"I will give you a new heart and put a new spirit in you...an move you to follow my decrees.." Ezekiel 3:26a, 27b
God met me in my quiet place. His Spirit blew through open windows though never rustling the leaves outside. His joy filled me up with laughter that couldn't be suppressed and it changed me.
All week long anxiety and pressure mounted, turned my world upside down and I stared my God-portunity down. This TV show, Penn's Pals, was nowhere on my radar and certainly nothing I concocketed from my own imagination, but as the week wore on and wore me out, I wondered and questioned, "Am I stepping into God's will or is this just a huge distraction from the Enemy?"
Rest finally came Thursday night. Exhausted by all the challenges I fell into God's hands and said, "Catch me, Lord. Search my heart. If this is from you, give me deep rest and breathe life in me and through me." Twelve hours later (yes, 12) I awoke, peaceful and rested.
I quieted myself inside my office sanctuary and opened the windows, welcoming His presence and Holy Spirit. Opening my devotional, He met me with these words:
"Though I am the Lord of the universe, I desire to work in partnership with you. As you say yes to this sacred adventure, you become more fully the one I designed you to be."
(Jesus Lives, by Sarah Young, (Thomas Nelson, 2009m pp. 76-77).
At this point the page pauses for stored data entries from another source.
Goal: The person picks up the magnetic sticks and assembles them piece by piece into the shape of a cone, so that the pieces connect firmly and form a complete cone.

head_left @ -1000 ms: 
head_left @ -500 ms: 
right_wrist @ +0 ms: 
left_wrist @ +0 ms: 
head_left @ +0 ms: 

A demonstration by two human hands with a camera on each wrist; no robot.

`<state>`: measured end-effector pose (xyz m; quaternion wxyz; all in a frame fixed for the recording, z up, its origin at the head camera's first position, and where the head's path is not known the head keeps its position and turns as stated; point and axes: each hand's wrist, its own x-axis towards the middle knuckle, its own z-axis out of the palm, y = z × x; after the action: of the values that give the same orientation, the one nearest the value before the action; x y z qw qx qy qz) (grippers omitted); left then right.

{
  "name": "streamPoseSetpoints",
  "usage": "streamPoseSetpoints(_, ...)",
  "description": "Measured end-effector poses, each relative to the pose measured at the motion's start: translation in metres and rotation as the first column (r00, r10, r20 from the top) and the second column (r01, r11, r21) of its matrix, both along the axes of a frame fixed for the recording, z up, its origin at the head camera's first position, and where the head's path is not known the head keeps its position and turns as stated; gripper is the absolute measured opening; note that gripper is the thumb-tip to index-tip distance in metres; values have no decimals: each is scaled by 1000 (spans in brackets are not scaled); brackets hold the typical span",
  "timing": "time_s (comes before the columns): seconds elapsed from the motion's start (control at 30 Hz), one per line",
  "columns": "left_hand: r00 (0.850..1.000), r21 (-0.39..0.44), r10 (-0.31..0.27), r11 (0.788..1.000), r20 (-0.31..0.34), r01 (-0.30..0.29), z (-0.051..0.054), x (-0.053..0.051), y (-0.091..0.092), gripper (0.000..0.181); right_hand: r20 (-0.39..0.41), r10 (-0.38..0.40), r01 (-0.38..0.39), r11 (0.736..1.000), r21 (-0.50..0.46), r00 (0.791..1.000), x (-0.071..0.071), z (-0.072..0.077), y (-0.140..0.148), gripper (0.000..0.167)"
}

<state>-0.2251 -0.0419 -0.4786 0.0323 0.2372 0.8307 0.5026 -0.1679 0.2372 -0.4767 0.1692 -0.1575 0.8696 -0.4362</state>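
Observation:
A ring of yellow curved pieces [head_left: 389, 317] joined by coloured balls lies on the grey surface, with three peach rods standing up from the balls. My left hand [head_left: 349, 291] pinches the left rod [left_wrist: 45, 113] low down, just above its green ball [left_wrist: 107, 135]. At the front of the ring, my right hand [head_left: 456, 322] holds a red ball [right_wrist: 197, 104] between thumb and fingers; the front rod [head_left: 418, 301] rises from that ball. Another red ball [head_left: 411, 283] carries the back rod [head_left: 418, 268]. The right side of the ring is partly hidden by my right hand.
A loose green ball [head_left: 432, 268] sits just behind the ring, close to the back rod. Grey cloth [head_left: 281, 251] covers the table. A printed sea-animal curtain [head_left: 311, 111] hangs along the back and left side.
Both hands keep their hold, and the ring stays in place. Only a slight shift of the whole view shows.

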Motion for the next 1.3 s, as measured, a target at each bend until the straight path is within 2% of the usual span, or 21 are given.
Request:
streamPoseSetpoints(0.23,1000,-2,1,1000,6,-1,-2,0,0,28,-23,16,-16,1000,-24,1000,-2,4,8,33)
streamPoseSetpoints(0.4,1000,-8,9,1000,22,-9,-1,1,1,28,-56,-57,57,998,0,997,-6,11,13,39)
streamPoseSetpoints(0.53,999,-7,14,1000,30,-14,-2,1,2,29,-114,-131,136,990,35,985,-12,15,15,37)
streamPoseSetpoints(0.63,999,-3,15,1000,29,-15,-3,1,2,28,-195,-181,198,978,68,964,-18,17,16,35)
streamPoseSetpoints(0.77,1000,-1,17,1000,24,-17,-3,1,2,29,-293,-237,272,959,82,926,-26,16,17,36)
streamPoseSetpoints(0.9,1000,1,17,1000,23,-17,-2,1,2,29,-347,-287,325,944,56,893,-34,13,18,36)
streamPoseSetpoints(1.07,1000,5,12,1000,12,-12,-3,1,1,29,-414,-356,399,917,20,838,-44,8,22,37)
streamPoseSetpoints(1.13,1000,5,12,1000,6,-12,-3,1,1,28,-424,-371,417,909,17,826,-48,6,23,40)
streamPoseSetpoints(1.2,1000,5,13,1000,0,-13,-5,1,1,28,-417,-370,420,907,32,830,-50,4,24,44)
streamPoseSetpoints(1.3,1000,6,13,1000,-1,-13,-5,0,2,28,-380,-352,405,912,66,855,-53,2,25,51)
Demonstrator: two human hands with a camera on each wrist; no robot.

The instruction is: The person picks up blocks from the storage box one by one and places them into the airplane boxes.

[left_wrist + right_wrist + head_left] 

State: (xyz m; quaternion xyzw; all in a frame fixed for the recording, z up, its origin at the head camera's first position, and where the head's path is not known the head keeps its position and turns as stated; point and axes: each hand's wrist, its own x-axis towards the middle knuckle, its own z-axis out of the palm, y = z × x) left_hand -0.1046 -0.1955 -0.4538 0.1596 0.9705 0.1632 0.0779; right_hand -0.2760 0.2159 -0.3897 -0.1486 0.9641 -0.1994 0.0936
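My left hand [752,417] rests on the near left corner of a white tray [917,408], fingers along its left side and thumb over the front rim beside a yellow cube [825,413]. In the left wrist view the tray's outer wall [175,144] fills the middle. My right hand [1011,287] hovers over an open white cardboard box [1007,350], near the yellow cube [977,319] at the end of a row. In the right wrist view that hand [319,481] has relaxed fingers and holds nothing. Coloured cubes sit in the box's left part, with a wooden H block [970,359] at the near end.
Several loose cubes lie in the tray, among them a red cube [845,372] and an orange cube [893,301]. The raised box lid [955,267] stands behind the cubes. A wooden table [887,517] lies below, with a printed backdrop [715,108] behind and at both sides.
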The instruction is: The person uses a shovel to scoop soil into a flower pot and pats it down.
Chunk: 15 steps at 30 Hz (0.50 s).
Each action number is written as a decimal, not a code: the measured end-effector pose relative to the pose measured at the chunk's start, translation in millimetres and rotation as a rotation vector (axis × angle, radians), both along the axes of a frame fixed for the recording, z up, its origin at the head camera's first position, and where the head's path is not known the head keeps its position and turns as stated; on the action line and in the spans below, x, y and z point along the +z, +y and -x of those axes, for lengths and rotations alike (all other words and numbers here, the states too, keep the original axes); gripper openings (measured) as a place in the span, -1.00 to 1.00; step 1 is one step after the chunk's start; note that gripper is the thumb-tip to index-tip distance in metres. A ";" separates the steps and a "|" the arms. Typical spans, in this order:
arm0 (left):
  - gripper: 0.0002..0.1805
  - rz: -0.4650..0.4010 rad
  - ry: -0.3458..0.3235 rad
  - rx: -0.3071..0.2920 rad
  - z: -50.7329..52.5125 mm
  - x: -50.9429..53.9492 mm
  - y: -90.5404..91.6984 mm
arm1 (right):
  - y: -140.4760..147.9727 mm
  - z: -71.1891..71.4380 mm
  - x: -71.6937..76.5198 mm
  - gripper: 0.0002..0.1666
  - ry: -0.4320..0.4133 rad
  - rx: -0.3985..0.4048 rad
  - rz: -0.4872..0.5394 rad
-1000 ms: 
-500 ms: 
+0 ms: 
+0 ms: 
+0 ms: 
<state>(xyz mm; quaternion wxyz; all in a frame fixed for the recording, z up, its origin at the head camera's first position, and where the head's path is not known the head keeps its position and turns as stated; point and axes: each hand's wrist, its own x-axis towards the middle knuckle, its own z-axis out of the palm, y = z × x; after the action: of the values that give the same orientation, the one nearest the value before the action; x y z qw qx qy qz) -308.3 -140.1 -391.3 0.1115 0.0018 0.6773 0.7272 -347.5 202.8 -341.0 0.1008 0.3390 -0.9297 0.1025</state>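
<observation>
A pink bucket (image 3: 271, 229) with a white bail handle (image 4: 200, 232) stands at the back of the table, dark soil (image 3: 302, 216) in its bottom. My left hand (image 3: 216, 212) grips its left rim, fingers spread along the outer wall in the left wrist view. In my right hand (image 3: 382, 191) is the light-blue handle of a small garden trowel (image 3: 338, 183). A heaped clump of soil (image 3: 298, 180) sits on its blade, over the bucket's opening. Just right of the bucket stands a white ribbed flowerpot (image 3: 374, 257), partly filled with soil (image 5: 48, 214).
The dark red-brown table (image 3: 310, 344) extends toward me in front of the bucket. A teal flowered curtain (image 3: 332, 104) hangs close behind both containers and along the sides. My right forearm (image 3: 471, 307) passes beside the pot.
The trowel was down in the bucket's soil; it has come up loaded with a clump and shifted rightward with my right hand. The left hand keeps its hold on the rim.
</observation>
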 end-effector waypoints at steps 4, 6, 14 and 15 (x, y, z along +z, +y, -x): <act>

Hmmmm...a sacred adventure? Penn's Pals is certainly an adventure and now my spirit knew it was a sacred calling, prepared in advance especially for me; one that God intends to work in me and through me for His purposes. I'm not sure how, or what that looks like right now, but as long as He's in it, I know there's good things ahead! I cannot express the overwhelming peace and joy that's replaced my anxious, worrisome heart. Praise God!